We have added the discussion about AGE-3 levels as follows (Page 31, Line14-17 and Page 32, Line 1-4).

In the present study, we used AGE-3 at 200 μg/mL to examine the inhibitory effect of AGE-3 on the reaction response to LPS. We have no information about the AGE-3 levels in patients with diabetes. Measurement of AGE-3 have not been established. Serum AGEs levels are elevated 2~8-fold (almost 20~80 μg/mL) in patients with diabetes compared with healthy individuals [12,37]. Therefore, it seems that AGE-3 levels are lower than 80 μg/mL. AGEs are gradually accumulated in tissue, raising the possibility that macrophage within the local microenvironment are exposed to high AGEs levels in patients with diabetes.

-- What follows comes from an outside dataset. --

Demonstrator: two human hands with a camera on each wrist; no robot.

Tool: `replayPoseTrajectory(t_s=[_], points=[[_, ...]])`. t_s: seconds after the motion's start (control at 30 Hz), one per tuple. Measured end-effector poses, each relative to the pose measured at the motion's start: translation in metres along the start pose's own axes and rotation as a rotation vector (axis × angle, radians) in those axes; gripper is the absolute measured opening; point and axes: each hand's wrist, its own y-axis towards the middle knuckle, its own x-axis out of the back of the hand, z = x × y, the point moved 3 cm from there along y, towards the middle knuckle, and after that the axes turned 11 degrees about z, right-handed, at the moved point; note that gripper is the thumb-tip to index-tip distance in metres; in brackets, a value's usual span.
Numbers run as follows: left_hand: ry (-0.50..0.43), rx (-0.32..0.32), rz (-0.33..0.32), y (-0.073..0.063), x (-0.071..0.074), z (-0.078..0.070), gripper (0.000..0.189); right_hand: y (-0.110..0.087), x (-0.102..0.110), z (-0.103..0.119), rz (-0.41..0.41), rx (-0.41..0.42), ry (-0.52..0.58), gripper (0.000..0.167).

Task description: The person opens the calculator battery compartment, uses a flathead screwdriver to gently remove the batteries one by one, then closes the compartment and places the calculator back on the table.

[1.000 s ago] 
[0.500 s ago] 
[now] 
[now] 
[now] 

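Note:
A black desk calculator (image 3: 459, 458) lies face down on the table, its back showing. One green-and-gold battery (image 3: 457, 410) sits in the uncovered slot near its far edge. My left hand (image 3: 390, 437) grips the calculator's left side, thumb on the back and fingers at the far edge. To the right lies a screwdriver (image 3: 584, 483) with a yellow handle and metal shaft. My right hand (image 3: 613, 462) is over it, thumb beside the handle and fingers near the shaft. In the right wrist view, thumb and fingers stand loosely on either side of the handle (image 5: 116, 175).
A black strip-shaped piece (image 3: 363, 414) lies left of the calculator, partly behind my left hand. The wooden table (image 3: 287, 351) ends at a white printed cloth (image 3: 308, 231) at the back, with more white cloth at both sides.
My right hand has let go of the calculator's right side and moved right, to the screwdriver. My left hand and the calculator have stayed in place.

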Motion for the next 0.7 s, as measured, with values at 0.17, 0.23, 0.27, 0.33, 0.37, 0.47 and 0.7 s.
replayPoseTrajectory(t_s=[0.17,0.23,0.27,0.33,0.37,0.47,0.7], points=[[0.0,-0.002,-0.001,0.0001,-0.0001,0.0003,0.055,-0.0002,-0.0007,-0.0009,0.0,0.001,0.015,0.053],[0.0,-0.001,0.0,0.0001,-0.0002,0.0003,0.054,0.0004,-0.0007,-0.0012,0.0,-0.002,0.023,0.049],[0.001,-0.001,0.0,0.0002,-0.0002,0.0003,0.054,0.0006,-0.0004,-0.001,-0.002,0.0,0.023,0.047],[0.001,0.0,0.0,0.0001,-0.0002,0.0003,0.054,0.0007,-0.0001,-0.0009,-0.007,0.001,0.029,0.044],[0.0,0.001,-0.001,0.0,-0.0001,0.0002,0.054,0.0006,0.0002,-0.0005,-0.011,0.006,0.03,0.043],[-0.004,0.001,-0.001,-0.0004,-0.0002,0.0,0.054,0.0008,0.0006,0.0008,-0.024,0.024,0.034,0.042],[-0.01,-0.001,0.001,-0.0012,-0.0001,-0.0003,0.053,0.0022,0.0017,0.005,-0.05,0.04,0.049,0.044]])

21. Figure 5: The figure could suggest that AGE3/RAGE down-regulate CD14 on the genetic level (CD14 expression down regulation). Please clarify. To me, the figure suggests a down-regulation of CD14 on the expression level (genetic down regulation due to reduced transcription / translation). What I think the figure intends to show is the reduction of CD14 levels on the cell surface, possibly due to internalization. The two postulates are not the same. The authors should make very clear what they propose. The data presented (FACS) do not provide evidence for a genetic down-regulation of CD14.

Reply to the comment 21:

Thank you for valuable comment. We appreciate your quick reply to our additional inquiry. We have revised the Fig.5. As you pointed out, AGE-3 suppress RAGE expression on the cell surface but not genetical levels.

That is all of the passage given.